What the exercise asks
Where a line of the records holds the string "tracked", copy that line.

Supplied data
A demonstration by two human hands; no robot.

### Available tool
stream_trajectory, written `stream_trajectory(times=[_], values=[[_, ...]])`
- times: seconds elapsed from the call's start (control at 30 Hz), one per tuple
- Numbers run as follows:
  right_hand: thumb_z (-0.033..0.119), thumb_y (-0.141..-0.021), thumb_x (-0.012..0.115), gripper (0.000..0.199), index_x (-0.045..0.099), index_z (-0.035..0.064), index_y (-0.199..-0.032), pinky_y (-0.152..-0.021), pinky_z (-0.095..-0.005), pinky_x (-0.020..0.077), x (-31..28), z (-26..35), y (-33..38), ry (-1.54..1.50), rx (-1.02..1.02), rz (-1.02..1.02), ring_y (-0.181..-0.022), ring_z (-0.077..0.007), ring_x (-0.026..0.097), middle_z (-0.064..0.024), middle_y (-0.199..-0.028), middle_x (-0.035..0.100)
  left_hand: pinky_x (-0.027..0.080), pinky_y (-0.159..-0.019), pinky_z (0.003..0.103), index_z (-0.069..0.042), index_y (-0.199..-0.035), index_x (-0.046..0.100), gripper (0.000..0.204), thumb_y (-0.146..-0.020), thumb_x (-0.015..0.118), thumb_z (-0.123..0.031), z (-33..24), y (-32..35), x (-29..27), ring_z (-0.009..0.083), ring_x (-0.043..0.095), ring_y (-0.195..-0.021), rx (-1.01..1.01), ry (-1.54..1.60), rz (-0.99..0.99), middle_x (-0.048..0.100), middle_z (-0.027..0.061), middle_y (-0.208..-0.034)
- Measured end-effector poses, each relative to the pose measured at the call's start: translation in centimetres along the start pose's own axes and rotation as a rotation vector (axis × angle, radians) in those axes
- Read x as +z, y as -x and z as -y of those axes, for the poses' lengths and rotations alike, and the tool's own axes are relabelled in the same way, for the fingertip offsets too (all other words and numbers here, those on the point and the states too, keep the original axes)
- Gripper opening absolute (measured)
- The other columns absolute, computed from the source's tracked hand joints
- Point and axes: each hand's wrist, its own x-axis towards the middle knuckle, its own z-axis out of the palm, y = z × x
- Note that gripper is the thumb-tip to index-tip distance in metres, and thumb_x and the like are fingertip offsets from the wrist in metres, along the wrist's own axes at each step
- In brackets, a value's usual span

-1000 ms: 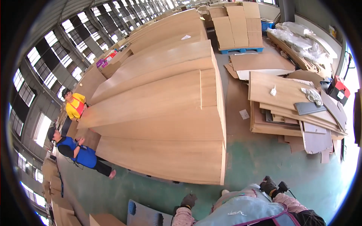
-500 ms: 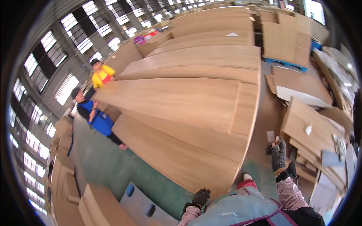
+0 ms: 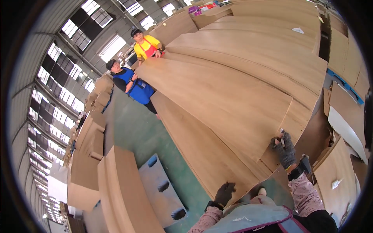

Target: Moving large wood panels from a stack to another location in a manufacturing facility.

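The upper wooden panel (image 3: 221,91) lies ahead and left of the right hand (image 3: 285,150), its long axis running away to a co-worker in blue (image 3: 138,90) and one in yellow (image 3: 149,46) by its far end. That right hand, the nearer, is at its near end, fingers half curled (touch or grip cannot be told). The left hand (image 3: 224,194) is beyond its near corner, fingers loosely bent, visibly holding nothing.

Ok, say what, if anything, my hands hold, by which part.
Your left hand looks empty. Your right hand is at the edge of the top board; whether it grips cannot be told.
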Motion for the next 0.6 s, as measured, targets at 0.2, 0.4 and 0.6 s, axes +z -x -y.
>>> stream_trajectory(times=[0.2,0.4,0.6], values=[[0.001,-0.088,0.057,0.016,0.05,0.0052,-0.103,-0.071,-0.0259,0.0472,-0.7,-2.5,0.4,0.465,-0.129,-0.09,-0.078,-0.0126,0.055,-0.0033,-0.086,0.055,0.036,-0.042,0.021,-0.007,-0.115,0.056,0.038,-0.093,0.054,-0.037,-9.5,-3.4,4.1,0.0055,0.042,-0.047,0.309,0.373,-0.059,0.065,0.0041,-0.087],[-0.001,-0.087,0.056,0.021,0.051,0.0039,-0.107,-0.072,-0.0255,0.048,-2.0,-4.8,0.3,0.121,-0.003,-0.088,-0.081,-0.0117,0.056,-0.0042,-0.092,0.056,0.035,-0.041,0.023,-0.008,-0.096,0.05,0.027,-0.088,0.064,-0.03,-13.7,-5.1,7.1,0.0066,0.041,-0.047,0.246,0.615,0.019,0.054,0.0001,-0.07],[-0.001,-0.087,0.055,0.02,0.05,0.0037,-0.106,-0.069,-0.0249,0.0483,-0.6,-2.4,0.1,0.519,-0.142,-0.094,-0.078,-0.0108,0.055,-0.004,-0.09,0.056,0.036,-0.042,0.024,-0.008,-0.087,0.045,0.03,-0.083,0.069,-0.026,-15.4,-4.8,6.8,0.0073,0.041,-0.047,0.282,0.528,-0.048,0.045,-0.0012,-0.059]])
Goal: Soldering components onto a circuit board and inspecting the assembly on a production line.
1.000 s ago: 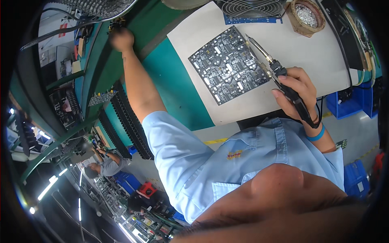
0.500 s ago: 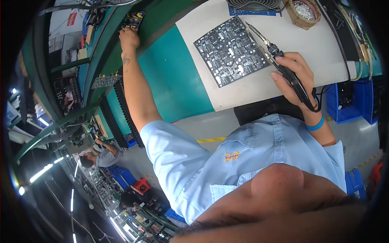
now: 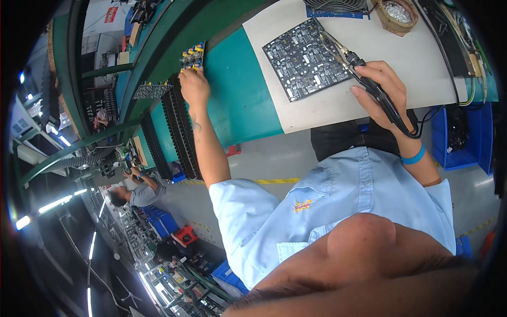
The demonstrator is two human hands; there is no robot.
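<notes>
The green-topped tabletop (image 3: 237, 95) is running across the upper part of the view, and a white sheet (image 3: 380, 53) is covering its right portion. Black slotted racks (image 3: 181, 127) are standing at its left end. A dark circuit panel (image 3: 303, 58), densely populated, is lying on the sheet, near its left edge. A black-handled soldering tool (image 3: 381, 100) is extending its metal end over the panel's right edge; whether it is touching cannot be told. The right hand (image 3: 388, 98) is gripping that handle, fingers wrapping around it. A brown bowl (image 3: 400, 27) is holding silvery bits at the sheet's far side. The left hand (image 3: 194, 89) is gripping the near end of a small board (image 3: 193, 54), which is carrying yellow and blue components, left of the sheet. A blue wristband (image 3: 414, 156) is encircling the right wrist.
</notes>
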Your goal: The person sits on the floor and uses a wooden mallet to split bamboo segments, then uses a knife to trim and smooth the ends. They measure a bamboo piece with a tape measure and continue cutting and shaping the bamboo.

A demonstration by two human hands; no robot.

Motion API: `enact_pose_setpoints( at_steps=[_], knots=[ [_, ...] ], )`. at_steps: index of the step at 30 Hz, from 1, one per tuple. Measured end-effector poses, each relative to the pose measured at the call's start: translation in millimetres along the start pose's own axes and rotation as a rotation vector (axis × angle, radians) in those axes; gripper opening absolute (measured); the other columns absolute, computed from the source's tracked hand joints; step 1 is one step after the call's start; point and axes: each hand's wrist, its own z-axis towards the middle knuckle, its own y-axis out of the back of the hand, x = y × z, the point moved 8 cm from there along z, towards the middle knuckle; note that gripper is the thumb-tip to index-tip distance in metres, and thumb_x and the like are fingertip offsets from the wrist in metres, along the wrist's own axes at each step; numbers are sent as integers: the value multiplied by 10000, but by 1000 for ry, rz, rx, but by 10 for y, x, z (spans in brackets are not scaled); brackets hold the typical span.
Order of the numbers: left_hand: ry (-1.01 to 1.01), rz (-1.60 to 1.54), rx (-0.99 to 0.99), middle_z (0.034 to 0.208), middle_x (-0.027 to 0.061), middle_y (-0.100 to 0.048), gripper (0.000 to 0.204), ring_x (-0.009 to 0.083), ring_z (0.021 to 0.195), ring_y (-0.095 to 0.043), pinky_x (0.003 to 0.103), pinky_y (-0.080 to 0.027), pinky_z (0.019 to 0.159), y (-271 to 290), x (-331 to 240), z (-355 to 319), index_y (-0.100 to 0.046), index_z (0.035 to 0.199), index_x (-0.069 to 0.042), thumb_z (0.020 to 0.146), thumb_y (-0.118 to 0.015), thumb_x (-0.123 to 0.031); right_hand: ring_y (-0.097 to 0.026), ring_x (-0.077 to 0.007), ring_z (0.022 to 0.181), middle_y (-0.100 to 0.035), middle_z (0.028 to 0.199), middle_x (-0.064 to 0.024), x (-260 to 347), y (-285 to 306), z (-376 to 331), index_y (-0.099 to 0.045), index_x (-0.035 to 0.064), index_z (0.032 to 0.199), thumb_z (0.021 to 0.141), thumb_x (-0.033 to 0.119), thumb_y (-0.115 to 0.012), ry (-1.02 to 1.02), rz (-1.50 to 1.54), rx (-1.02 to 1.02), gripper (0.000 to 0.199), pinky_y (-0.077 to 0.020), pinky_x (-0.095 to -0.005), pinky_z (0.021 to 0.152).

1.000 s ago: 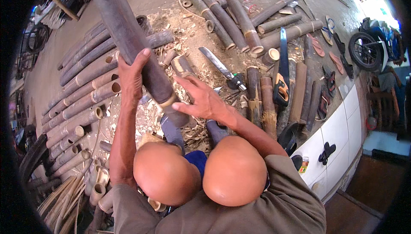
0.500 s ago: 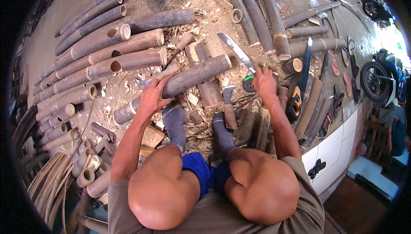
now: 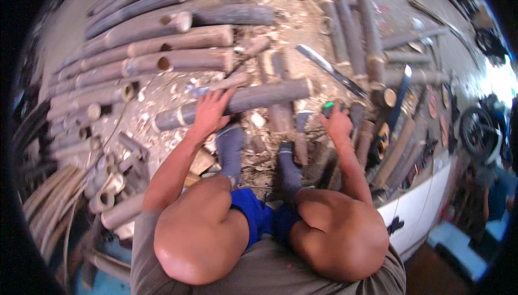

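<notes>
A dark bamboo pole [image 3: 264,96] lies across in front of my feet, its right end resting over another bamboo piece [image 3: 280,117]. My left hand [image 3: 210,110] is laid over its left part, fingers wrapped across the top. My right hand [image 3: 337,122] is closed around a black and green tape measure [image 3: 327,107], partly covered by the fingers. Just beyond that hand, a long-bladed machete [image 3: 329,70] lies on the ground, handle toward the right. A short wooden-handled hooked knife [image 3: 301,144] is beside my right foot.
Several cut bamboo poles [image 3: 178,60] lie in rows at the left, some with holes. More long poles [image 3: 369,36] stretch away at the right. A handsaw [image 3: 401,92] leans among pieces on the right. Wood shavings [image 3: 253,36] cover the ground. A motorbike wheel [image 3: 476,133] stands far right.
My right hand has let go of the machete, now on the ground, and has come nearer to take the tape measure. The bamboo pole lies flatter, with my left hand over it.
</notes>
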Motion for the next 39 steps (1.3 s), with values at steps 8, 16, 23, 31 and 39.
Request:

Response for this exercise
- The other columns absolute, computed from the source's tracked hand joints
Motion API: `enact_pose_setpoints( at_steps=[_], knots=[ [_, ...] ], )`. at_steps: index of the step at 30 Hz, from 1, one per tuple. Measured end-effector poses, each relative to the pose measured at the call's start: translation in millimetres along the start pose's own axes and rotation as a rotation vector (axis × angle, radians) in those axes; gripper opening absolute (measured); the other columns absolute, computed from the source's tracked hand joints; step 1 is one step after the call's start; point and axes: each hand's wrist, its own z-axis towards the middle knuckle, its own y-axis out of the back of the hand, x = y × z, the point moved 8 cm from there along z, towards the middle knuckle; note that gripper is the thumb-tip to index-tip distance in metres, and thumb_x and the like are fingertip offsets from the wrist in metres, along the wrist's own axes at each step; numbers are sent as integers: the value multiplied by 10000, but by 1000 for ry, rz, rx, but by 10 for y, x, z (spans in brackets are not scaled); brackets hold the typical span.

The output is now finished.